To create a service account, do the following:
-
Navigate to IAM > Service Accounts, and create a new service account.
-
Under Service account details, complete the following fields with your information:
-
Service account name: for example,
expel-integration-gke-account
. -
Service account ID: for example,
expel-integration-gke-account
. -
Service account description: for example,
Expel GKE Integration Service Account
.
-
-
Click Create and Continue.
-
Add the following roles to the service account:
-
The Browser role.
This allows Workbench to discover GKE clusters in the environment.
-
The Pub/Sub Subscriber role.
Note
We recommend adding a condition to limit the Custom GKE Reader role to the pub/resource you created earlier. -
-
For the last section, leave the blank defaults, and click Done.
Note
To confirm that these roles are assigned correctly to the service account, run the following commands:
$ export EXPEL_LOG_SINK_PROJECT_ID=<your project id for the log sink> $ export EXPEL_K8S_SA_NAME=<the service account name> $ export EXPEL_K8S_SA="${EXPEL_K8S_SA_NAME}@${EXPEL_LOG_SINK_PROJECT_ID}.iam.gserviceaccount.com" $ gcloud projects get-iam-policy ${EXPEL_LOG_SINK_PROJECT_ID} \ --flatten="bindings[].members" \ --format='table(bindings.role)' \ --filter="bindings.members:${EXPEL_K8S_SA}" ROLE projects/expel-engineering-lab/roles/ExpelIntegrationKubernetesReader roles/browser roles/pubsub.subscriber
Onboard to Workbench
The Expel Workbench connection requires the following:
-
The service account key for the service account you created.

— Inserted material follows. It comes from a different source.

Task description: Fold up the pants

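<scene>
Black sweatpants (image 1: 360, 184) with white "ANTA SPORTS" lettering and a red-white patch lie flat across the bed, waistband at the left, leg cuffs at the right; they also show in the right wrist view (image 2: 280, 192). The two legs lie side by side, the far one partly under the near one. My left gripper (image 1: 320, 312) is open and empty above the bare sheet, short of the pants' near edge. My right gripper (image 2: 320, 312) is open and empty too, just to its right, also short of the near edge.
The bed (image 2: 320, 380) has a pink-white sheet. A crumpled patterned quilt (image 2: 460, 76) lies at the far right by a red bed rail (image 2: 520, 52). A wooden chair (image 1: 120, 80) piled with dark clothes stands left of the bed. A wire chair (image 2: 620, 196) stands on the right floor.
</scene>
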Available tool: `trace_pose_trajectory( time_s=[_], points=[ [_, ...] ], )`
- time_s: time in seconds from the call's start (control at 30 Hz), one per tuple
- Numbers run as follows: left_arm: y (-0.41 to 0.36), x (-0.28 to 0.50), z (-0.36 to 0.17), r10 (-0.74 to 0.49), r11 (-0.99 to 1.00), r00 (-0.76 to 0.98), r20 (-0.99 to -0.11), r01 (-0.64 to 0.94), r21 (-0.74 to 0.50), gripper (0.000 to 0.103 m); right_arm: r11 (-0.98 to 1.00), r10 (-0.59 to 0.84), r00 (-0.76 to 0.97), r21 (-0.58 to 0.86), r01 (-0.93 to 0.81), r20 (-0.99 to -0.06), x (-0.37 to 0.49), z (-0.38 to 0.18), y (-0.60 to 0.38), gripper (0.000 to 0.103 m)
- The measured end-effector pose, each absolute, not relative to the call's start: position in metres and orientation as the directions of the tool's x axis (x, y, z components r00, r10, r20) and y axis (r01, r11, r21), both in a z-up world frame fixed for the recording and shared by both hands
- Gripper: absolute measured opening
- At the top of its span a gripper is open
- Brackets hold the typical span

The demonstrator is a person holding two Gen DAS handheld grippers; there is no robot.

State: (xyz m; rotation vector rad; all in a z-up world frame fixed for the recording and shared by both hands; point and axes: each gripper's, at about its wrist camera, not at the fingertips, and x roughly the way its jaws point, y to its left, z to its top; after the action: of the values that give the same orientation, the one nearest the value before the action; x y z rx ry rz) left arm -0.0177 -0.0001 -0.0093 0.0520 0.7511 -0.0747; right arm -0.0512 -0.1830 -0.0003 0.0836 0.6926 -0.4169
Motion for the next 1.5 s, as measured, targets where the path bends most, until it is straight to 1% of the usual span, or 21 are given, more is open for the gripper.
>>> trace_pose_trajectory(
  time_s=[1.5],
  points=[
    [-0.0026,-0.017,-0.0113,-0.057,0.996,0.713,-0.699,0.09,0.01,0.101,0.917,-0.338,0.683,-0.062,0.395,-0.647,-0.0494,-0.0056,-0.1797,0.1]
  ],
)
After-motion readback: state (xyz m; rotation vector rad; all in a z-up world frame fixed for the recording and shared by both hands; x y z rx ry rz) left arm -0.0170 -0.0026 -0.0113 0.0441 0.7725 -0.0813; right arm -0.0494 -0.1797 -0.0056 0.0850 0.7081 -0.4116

The key is a JSON blob starting with
"type": "service-account"
. -
The full subscription name for the topic you created.
For example,
projects/<project id>/subscriptions/<subcription id>
. -
The 12-digit numeric organization (or project) ID for the project for monitoring.

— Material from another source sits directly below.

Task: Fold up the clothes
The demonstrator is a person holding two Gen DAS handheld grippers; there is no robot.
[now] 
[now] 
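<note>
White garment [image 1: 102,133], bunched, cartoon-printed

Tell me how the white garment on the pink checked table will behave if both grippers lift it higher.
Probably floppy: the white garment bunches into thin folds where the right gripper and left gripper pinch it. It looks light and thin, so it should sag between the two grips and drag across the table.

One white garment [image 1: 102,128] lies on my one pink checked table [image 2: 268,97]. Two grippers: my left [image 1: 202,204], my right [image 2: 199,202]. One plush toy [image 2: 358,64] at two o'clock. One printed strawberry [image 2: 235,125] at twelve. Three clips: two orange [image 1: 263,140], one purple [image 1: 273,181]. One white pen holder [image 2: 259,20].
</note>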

Download the GCP service account key
Workbench requires a service account key to authenticate to your GCP environment.
To download the GCP service account key:
-
Navigate to IAM > Service Accounts.
-
Locate the service account you created earlier for Workbench.
-
From the Actions menu for that account, select Manage Keys.
-
Create a new key.
-
Download the key in the default JSON format.

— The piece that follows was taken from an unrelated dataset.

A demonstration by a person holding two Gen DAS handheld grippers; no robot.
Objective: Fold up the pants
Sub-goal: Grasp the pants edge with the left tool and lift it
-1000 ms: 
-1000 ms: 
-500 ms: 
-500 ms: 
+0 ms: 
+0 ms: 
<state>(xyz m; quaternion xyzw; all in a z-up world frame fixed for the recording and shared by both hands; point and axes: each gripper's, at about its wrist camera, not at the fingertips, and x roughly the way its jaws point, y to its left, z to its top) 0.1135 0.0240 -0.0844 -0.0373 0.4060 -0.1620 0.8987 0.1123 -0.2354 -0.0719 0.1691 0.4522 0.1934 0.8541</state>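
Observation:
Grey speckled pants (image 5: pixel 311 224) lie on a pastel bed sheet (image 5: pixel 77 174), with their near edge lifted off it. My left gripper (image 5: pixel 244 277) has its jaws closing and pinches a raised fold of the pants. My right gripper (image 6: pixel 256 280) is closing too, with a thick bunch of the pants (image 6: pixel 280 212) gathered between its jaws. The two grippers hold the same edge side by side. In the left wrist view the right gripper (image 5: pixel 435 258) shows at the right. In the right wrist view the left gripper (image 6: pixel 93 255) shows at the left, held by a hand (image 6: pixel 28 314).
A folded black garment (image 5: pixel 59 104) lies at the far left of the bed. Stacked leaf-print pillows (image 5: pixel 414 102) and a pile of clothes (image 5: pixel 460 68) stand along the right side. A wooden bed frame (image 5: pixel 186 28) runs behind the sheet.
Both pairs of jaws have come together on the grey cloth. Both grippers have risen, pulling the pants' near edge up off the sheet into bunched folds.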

This key is used in Workbench to onboard the GKE integration.
Configure Expel Workbench
To configure Expel Workbench, do the following:
-
At https://workbench.expel.io, log in to Workbench.
-
Navigate to Settings > Security devices.
-
Click + Add security device.
-
In the search field, type
GKE
. -
Select Google Kubernetes Engine.
-
Type the following information:
-
Name
-
Location
-
Service account JSON
This is the GCP service account key.
-
Subscription name
This is the full subscription name for the topic you created.
Example:
projects/<project id>/subscriptions/<subcription id>
-
Organization ID
-
-
Click Save.
If all steps are successful, the device shows the Healthy API connection status.